The majority of thermostats have a ‘Fan’ or ‘Fan On’ setting. But if the fan is going during a regular cycle, what does the fan setting provide for the HVAC system? This guide should help. We’ll review precisely what the fan setting is and whether you can use it to cut costs in the summer or winter.
What Is the Fan Setting on My Thermostat?
For the majority of thermostats, the fan setting signifies that the air handler’s blower fan stays on. A few furnaces can generate heat at a low level in this setting, but in general heating or cooling isn’t being produced. The ‘Auto’ setting, in contrast, will start the fan during a heating or cooling cycle and switch it off when the cycle is over.
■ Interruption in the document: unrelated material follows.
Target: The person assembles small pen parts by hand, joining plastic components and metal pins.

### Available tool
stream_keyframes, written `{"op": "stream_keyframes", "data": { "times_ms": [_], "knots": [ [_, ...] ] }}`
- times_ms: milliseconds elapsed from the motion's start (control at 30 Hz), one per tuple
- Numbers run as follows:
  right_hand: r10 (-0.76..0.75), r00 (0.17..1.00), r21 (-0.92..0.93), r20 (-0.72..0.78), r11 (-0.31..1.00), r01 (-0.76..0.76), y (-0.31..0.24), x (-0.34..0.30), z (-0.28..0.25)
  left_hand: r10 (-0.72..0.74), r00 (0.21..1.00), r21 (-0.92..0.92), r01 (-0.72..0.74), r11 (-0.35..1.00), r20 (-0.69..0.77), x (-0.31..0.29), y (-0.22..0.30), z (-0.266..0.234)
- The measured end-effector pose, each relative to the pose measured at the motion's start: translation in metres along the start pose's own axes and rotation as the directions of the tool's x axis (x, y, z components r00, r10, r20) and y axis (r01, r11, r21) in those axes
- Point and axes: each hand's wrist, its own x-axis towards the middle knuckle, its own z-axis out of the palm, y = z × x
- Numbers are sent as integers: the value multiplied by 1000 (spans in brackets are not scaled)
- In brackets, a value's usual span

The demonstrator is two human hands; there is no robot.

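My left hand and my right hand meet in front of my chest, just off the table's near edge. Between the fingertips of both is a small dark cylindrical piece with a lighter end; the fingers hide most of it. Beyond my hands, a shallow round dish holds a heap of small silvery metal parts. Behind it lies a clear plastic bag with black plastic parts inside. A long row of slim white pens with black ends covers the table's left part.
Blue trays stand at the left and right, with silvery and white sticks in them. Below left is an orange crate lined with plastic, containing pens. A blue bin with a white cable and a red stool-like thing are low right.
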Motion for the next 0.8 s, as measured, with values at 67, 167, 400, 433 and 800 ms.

There are pros and cons to trying the fan setting on your thermostat, and what's ideal can depend on your unique comfort requirements.
Advantages to switching to the Fan/On setting:
- You can keep the temperature in each room more consistent by enabling the fan to keep circulating air.
- Indoor air quality can increase since steady airflow will keep forcing airborne particles through the air filter.
- A smaller number of start-stop cycles for the HVAC fan helps lengthen its life span. Since the air handler is typically part of the furnace, this means you could prevent the need for furnace repair.
Drawbacks to using the Fan/On setting:
- A constant fan can add to your energy bills slightly.
- Constant airflow could clog your air filter in a shorter amount of time, increasing the frequency you’ll need to replace it.
Should My Thermostat Be on Fan or Auto in Summer/Winter
During the summer, warm air may linger in unfinished spaces such as the attic or an attached garage. If you keep the fan running, your HVAC system might draw this warm air into the rest of your home, forcing the HVAC system to work more to preserve the set temperature. In severe heat, this may lead to needing AC repair more often as wear and tear gets worse.
The opposite can happen over the winter. Cooler spaces such as a basement will hold onto cooler air, which will eventually make its way into the rest of your home. Leaving the fan setting on could draw more cold air upward, increasing the amount of heating you need to keep warm.
If you’re still trying to decide if you should use the fan/on setting, remember that every home and family’s comfort needs are different. Leaving the HVAC system’s fan on may work for you if:
Someone in your household has allergies. Allergies and other respiratory conditions can be hard on the family. Leaving the fan on is more likely to improve indoor air quality, helping your family breathe easier.
Your home deals with hot and cold spots. All kinds of homes deal with persistent hot and cold spots that quickly return to a temperature different from the rest of the house. The fan setting might help limit these changes by steadily refreshing each room’s airflow.